The after:  oh hai again!  Here I am, a bit drunken and smelling of American Spirits (yellow).  And I am okay with all of this!  Tonight was a success.  Good to catch up with a good friend.  Good to drink PBRs and wonderful (free) bloody marys.  Life is silly in this way, don't you think?
I am off to bed now though.  Much studying to do in the AM (well, realistically, the afternoon -- I reserve my mornings for coffee and interwebs time) before I tend bar at 6:00PM.  Goodnight, all.


Album du Moment:  "Boxer" by The National

Tuesday, January 12, 2010

The past

              While browsing through photographs on my laptop I fell upon the following:

These beautiful photos taken by moi.
I miss Oregon.  I miss Washington. 
A lot.
. . . . .

. . .

. . .

. . .


Absolutely gorgeous, no?
*sigh*
. . . . .


Moving on... I am seriously looking at a couple of law schools in Chicago.  I love Chicago.  I could live in Chicago.  Chicago could be the perfect fit for me.  However, my mind changes daily regarding this issue of where to move, where to attend law school. 
Eh, stay tuned. 


Album du Moment: "Third" by Portishead
Livre du Moment: Beat The Reaper by Josh Bazell;
Cracking The LSAT by The Princeton Review

Sunday, January 10, 2010

Oh well, okay

Adequately recapping past events to a pseudo-stranger is beyond difficult.  Don't you think?  While sitting at the fancy hotel bar I work at with a co-worker after close, we were discussing, um, things.

Just things. 

Things which have happened over the past six months.  While fumbling over my words and attempting to explain situations and emotions with my hands, I couldn't help but wonder... why am I even trying this?  I can't even put my thoughts together in my own head.  How in the world am I supposed to begin to explain (in a not-too-disclosive-too-soon sort of way) ANYTHING to another person who hasn't been here living through the ups and downs-- my day-to-day? 

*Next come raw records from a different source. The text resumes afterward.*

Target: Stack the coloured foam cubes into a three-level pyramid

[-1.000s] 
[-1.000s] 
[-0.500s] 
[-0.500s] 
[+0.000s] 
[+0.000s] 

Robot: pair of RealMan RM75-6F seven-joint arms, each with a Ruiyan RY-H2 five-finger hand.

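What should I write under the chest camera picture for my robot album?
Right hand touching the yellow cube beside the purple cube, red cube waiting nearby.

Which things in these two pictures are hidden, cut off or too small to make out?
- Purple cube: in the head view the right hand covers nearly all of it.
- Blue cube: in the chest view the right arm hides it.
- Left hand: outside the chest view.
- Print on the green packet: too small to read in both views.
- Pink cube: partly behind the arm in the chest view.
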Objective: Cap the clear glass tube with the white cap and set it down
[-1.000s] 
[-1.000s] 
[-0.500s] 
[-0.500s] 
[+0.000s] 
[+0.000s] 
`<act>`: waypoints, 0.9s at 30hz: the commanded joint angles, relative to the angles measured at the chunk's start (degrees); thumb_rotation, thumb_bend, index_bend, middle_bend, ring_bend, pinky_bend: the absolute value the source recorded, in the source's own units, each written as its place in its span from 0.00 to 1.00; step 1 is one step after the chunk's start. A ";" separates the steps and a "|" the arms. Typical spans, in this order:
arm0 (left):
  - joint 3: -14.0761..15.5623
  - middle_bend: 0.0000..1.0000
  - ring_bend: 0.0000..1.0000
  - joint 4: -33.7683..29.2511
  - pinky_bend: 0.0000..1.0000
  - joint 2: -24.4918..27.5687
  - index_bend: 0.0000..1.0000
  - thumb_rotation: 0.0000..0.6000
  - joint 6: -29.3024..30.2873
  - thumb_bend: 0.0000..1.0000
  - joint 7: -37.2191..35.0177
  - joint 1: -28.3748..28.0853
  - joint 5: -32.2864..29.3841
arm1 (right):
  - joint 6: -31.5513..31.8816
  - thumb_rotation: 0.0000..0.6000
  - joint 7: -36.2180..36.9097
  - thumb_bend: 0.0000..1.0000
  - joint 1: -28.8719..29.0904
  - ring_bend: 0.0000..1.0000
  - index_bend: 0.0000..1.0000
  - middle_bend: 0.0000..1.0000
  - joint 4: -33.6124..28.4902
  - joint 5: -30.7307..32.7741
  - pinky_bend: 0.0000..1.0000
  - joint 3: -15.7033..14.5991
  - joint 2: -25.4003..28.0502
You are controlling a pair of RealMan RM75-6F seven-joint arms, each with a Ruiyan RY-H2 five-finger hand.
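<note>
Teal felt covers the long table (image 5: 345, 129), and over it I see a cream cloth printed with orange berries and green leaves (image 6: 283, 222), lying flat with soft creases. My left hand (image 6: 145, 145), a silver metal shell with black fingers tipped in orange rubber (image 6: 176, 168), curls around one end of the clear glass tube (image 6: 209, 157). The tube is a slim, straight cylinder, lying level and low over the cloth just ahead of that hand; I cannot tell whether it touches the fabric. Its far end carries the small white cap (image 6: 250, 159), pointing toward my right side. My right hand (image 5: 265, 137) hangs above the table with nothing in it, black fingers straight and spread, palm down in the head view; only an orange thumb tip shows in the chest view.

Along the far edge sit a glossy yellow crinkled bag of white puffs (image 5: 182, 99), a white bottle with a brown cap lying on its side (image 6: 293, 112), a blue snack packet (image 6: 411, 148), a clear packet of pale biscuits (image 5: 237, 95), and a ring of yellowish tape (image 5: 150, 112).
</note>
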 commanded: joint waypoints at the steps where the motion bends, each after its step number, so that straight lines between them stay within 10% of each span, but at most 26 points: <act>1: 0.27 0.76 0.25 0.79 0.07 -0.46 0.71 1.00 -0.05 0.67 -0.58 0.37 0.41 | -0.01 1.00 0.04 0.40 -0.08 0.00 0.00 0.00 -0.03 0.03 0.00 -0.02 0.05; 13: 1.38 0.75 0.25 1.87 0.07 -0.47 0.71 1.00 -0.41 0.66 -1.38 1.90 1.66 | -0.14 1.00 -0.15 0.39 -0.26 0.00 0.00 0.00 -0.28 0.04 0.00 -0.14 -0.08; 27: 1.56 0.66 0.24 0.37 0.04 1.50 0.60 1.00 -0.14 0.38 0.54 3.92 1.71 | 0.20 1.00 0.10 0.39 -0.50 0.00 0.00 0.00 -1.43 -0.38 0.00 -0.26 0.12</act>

Anyway, it is just difficult I think.  At least that is the conclusion of this evening's conversation.  It turned out nicely though.  God, it wasn't a disaster or anything!  Just surprisingly, uh, difficult.

Yeah, difficult.

Once again, words are escaping me.  And if I type the word "difficult" one more time I may throw my laptop out my window.  And, well, talking with my hands doesn't go over too well via the internets.          So.  Goodnight.